Stanislaus County: Challenges for Farmers

Through conversations with local experts and farmers in Phase Two of the project, we have identified some of the most significant challenges to agriculture in Stanislaus County.  The four challenges cited most often were:

The Challenges:

Global Agricultural Trade

As major food manufacturers expanded dramatically after World War II, the contours of a global food system began to emerge. Then, in the 1980s, a wave of mergers consolidated a tremendous amount of power in the food processing sector. (W.D. Heffernan, Consolidation in the Food and Agricultural System. Report prepared for the National Farmers Union, 1999.) These large, multinational food and agriculture corporations have increasingly become the locus of control that organizes and coordinates the production, processing, and distribution of food worldwide. The sheer size and power of these food companies is particularly significant when compared to the large number of relatively small farms. Such large processors and retailers purchase enormous quantities of standardized, uniform products and have a significant amount of power in determining how and where agricultural production takes place. (P. Hart. “Marketing Agricultural Produce” in The Geography of Agriculture in Developed Market Economies. New York: John Wiley and Sons, 1992. 162-206.)

Though the American agricultural sector is highly productive and efficient, the US is not, compared to other countries, a low-cost producer. According to Jan Ennenga, formerly of the Stanislaus County Farm Bureau, some foreign products can be grown, canned, and transported here more cheaply than American farmers can simply grow them. Ed Perry of Stanislaus County Cooperative Extension reports that Stanislaus County farmers face major competition in almonds from Chile and Spain and in walnuts from France. Though the prices of these commodities are about the same, the costs of production in the US—including energy for irrigation, fuel, petroleum-based sprays, and labor—have increased. Because many US-grown products are more expensive, food retailers and manufacturers are making more and more purchases from less-expensive producers elsewhere.

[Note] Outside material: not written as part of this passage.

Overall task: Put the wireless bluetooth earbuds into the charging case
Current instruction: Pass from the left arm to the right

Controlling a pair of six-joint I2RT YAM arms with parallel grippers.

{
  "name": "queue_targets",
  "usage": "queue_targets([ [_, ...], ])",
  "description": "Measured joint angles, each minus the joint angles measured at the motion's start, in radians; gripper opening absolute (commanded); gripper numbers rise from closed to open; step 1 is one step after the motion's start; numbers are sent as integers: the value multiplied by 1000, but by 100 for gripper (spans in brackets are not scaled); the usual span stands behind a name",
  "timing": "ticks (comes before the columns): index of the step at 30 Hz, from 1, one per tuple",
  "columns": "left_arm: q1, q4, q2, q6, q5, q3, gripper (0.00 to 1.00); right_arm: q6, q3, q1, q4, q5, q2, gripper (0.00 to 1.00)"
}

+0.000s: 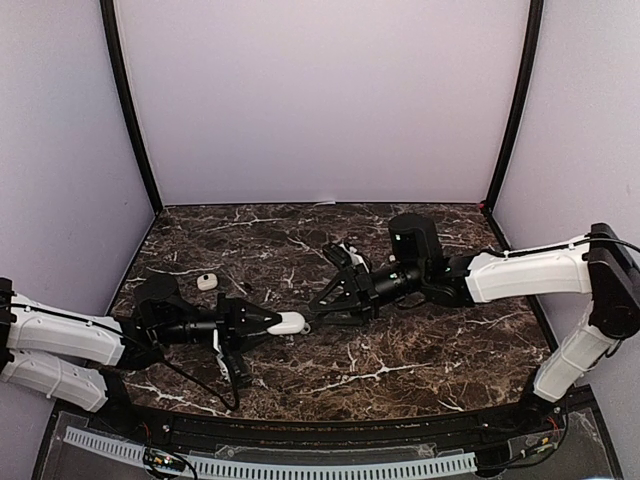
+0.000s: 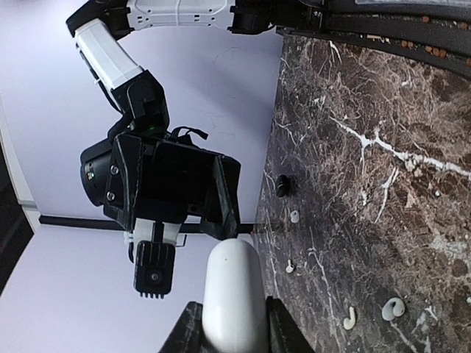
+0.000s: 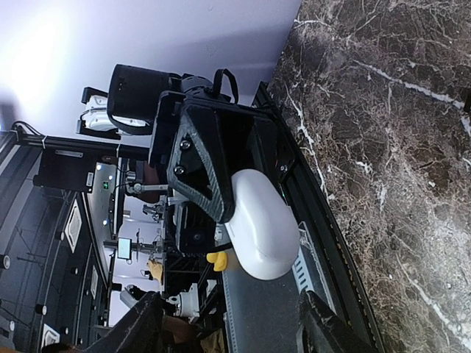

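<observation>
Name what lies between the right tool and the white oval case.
Nothing: right wrist view shows only air between the right tool and the white oval plastic case.

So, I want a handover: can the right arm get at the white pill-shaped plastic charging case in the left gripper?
Probably yes. The left gripper clamps one end of the white pill-shaped plastic charging case; the free end faces the right gripper, jaws open, nothing between them.

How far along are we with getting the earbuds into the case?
Done: the left gripper grips the charging case. In hand: the open right gripper faces it, holding nothing visible. Left: the earbuds lie loose on the table; none visibly inserted.
</observation>
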Motion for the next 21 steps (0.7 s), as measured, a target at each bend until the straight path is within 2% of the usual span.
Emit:
queue_targets([
  [7,-24,52,45,181,-53,0,14,32,6,5,37,-16,51,61],
  [11,-24,63,68,220,-64,6,15,64,6,6,79,-17,83,54],
  [16,-29,82,87,245,-65,16,15,160,-19,6,236,-23,122,51],
  [19,-29,87,90,254,-65,17,15,212,-34,7,306,-29,146,44],
  [21,-31,87,90,255,-65,18,16,236,-36,9,336,-33,157,43],
])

As a result, Ed anticipates that even more agricultural industries will leave the Central Valley and move south to Mexico, Central America, or South America.

As an example of such overseas competition in the agricultural sector, Ed points to Australia. From the 1940s to 1960s, Stanislaus County cultivated a significant amount (about 3,000 acres) of boysenberries. Then, in the 1980s, Australian growers entered the boysenberry market too. Buoyed by government subsidies, Australian farmers could grow and ship boysenberries to California and still undercut the local, California-grown price. Production dropped off dramatically in Stanislaus County and now only about three boysenberry growers remain. Now this trend is unfolding in the wine industry. Australian winemakers have improved the quality of their product and lowered their production costs by using mechanical pruning technology not employed here in California. Once again, Australian growers are presenting a serious challenge to an agricultural industry in California.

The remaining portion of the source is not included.